PROBLEM STATEMENT
Transcribe verbatim the span of lines that opens with the line containing "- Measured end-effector" and closes with the last line of the data below.

DATASET SECTION
•••

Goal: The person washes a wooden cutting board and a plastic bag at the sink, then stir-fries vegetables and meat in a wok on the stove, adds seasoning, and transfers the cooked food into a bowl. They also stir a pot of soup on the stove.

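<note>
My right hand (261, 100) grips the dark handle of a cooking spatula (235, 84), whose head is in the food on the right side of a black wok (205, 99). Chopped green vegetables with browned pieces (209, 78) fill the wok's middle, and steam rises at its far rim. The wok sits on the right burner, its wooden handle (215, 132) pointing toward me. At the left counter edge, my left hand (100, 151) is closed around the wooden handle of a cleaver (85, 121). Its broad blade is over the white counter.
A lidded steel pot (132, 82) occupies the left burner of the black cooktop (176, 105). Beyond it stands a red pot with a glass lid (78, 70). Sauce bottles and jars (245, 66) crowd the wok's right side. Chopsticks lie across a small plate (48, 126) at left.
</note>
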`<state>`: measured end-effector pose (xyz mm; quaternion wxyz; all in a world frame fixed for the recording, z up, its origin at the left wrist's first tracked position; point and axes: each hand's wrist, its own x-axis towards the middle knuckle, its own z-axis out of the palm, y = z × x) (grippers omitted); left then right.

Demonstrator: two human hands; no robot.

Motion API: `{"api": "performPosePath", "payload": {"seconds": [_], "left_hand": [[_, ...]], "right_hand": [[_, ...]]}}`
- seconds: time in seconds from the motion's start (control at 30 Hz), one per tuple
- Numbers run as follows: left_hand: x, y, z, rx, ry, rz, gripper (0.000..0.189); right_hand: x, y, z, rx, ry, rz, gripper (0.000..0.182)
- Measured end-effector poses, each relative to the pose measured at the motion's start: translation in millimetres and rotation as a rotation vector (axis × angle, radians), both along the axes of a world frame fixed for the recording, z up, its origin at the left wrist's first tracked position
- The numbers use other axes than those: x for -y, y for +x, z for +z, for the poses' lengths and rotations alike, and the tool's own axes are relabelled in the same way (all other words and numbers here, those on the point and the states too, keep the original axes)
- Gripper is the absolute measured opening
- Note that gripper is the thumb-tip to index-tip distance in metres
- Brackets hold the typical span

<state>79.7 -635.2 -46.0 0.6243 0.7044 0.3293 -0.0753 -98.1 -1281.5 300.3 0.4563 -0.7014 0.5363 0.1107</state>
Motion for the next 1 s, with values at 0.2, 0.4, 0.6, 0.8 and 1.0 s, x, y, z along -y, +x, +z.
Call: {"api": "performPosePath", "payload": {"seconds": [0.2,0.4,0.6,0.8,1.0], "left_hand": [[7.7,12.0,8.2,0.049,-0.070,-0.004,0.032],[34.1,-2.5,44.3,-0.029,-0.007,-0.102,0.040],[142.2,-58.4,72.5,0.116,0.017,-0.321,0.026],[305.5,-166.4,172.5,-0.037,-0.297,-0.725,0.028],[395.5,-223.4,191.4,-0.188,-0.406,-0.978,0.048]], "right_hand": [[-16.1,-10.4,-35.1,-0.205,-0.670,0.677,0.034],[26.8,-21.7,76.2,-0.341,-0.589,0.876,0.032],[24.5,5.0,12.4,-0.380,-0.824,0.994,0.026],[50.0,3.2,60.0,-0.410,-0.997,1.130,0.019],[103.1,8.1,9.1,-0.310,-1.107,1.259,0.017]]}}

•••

TASK SOLUTION
- Measured end-effector poses, each relative to the pose measured at the motion's start: translation in millimetres and rotation as a rotation vector (axis × angle, radians), both along the axes of a world frame fixed for the recording, z up, its origin at the left wrist's first tracked position
- The numbers use other axes than those: x for -y, y for +x, z for +z, for the poses' lengths and rotations alike, and the tool's own axes are relabelled in the same way (all other words and numbers here, those on the point and the states too, keep the original axes)
- Gripper is the absolute measured opening
- Note that gripper is the thumb-tip to index-tip distance in metres
- Brackets hold the typical span

<state>79.7 -635.2 -46.0 0.6243 0.7044 0.3293 -0.0753 -98.1 -1281.5 300.3 0.4563 -0.7014 0.5363 0.1107</state>
Motion for the next 1 s, with values at 0.2, 0.4, 0.6, 0.8 and 1.0 s, x, y, z along -y, +x, +z.
Call: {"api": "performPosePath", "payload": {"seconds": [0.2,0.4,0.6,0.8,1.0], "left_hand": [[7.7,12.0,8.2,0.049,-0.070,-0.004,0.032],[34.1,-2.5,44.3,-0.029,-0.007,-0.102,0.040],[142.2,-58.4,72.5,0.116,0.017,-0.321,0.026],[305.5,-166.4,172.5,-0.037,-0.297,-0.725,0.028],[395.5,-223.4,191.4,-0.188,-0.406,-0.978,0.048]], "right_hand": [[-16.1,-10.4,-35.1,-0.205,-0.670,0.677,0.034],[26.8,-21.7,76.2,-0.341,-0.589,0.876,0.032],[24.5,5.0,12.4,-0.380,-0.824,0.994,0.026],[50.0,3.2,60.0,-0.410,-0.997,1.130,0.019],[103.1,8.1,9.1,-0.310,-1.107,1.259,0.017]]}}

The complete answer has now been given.